§ Your assignment
Reproduce only the lines from the one containing "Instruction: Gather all" through the end of the data, exactly as they stand.

§ Given data
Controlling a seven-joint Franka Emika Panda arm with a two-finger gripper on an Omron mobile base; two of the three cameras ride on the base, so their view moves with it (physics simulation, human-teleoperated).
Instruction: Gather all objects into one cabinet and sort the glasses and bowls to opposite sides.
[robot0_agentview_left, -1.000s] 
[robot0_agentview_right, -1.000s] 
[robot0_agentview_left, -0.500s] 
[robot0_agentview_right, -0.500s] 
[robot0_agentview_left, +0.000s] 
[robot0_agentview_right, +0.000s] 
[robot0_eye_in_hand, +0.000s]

§ Answer area
Instruction: Gather all objects into one cabinet and sort the glasses and bowls to opposite sides.
[robot0_agentview_left, -1.000s] 
[robot0_agentview_right, -1.000s] 
[robot0_agentview_left, -0.500s] 
[robot0_agentview_right, -0.500s] 
[robot0_agentview_left, +0.000s] 
[robot0_agentview_right, +0.000s] 
[robot0_eye_in_hand, +0.000s]

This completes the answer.